-- Activity --
Reproduce, exactly and in full, only the lines below from the one containing "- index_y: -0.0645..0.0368" through the one containing "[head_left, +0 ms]".
--------------------------------
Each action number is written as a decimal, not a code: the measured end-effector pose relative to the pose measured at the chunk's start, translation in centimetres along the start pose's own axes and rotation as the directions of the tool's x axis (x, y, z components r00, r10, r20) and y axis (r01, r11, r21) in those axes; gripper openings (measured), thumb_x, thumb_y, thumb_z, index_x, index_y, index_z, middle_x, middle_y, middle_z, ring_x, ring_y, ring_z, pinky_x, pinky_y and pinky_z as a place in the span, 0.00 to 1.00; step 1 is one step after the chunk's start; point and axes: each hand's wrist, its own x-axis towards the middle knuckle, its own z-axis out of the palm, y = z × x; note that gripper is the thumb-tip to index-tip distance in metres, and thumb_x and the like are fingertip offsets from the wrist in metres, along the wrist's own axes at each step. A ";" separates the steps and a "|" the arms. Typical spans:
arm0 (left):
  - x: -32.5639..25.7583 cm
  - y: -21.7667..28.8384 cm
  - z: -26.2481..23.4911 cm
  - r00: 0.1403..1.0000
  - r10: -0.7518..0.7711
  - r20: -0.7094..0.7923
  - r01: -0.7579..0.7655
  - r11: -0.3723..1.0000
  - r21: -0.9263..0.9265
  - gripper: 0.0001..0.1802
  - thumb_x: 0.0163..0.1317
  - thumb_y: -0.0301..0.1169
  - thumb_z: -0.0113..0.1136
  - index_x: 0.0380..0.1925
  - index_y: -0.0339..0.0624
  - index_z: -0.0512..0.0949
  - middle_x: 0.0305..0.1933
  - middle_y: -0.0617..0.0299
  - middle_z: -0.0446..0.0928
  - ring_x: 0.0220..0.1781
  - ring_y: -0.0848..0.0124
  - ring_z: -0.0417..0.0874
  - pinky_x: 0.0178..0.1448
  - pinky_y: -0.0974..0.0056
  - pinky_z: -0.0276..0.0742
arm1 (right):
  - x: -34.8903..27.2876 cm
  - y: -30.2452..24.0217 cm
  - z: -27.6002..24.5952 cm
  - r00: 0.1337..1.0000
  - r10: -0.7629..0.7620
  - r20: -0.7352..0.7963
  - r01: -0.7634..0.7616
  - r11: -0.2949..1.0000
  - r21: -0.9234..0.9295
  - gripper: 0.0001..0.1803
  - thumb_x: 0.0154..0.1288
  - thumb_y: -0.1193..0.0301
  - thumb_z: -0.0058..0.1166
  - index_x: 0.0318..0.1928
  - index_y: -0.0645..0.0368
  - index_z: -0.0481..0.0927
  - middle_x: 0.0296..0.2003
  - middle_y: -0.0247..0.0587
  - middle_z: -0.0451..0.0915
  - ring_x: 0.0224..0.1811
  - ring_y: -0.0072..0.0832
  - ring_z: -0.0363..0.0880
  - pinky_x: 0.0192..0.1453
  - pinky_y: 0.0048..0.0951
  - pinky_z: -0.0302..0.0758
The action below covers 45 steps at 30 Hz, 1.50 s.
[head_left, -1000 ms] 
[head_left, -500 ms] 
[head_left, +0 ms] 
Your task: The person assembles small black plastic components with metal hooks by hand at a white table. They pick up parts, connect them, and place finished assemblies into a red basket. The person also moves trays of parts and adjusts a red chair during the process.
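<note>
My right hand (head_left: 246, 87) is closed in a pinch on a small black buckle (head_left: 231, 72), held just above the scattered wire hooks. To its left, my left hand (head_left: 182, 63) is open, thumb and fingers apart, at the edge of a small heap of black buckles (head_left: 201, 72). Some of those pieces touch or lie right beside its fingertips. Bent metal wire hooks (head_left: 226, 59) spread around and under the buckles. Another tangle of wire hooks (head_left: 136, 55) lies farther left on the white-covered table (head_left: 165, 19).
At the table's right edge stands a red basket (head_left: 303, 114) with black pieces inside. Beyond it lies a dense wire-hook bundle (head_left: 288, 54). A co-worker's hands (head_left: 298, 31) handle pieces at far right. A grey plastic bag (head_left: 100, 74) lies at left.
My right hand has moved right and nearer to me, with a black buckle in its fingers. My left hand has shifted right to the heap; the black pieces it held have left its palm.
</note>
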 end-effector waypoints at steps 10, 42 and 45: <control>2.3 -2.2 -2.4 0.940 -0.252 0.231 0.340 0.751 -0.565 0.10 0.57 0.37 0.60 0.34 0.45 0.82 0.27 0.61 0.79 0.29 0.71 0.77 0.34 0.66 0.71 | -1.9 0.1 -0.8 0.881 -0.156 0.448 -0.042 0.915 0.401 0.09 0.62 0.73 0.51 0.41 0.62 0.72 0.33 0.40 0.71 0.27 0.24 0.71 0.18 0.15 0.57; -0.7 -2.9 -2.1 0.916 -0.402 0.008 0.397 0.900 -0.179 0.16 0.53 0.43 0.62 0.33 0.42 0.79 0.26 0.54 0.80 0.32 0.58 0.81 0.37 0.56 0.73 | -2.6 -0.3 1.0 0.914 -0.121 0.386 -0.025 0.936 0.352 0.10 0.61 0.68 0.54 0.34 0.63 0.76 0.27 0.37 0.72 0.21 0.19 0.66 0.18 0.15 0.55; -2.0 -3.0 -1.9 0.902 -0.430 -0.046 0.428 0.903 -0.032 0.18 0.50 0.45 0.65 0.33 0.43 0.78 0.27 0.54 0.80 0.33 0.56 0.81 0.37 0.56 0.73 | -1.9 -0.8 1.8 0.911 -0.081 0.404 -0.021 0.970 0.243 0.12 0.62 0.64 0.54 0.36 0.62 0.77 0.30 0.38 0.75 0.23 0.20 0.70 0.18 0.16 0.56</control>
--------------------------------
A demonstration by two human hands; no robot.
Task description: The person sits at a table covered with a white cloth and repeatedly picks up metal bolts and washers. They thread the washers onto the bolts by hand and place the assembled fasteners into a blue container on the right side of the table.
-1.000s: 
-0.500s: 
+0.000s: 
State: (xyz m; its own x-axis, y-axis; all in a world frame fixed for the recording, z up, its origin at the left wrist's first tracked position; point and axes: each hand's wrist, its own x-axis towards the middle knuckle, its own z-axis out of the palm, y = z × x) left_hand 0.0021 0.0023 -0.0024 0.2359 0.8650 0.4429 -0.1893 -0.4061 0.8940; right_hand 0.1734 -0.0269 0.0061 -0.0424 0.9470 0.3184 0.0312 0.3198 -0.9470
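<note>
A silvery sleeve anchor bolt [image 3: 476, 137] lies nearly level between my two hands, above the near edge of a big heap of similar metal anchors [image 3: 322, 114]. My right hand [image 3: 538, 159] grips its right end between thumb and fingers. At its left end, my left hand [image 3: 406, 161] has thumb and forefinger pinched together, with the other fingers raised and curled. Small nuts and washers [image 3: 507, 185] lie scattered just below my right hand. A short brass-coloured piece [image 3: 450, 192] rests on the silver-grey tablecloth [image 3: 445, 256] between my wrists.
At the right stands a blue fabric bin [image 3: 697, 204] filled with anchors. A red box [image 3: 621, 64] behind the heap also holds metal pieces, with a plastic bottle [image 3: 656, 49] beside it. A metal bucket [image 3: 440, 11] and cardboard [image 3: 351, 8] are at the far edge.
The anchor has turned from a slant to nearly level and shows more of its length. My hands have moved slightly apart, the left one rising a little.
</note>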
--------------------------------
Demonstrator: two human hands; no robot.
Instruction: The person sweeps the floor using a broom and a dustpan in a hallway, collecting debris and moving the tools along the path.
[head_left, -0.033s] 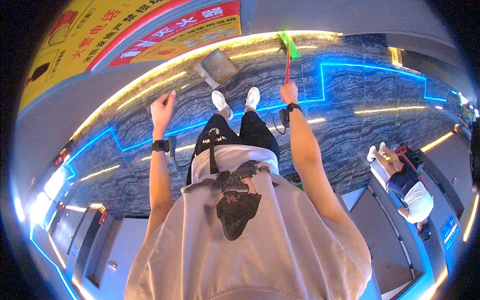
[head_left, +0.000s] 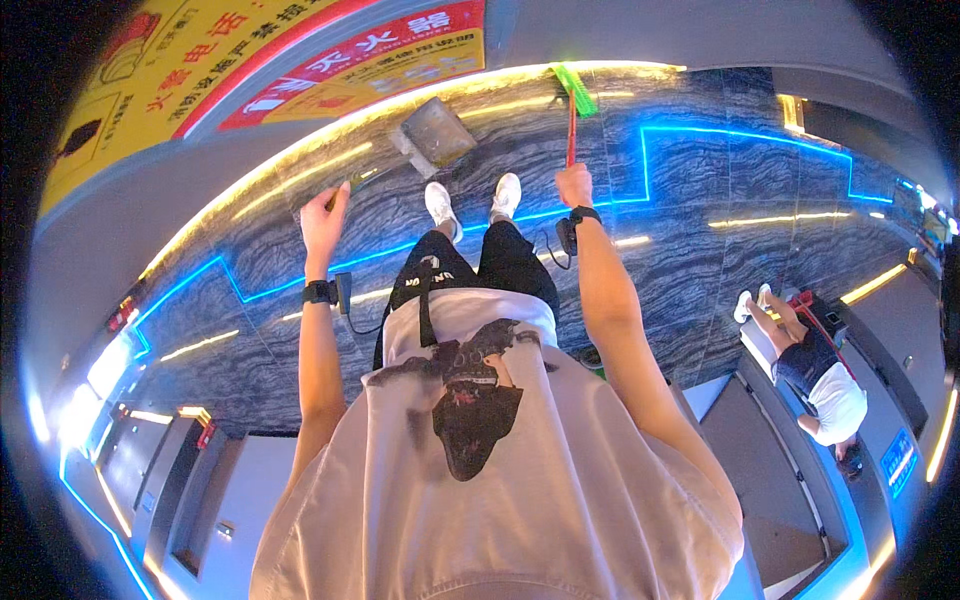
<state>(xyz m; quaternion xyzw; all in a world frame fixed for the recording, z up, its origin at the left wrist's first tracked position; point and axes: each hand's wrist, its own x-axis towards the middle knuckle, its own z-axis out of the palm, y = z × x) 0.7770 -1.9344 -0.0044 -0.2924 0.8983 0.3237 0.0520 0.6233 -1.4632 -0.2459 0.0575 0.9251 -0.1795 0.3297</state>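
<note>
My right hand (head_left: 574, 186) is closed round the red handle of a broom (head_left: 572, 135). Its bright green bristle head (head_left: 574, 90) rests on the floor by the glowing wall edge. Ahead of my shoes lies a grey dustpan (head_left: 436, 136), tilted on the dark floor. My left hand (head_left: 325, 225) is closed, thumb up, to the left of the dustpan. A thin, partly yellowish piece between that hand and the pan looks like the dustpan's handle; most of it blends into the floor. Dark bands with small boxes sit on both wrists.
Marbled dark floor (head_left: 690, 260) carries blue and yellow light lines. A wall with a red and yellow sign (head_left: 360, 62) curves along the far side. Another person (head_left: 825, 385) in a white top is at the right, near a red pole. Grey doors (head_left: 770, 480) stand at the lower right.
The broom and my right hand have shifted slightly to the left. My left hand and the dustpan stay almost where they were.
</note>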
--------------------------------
-- Response box --
  - index_y: -0.0645..0.0368
  - index_z: -0.0481..0.0927
  - middle_x: 0.0296..0.2003
  - middle_y: -0.0247..0.0587
  - middle_z: -0.0451..0.0915
  - ring_x: 0.0224..0.1811
  - ring_y: -0.0072..0.0832
  - ring_z: -0.0363..0.0880
  - pinky_x: 0.0192..0.1453
  - pinky_y: 0.0048..0.0951
  - pinky_z: -0.0302..0.0758
The action below covers 45 steps at 30 Hz, 1.50 s.
[head_left, -1000 ms] 
[head_left, -500 ms] 
[head_left, +0 ms] 

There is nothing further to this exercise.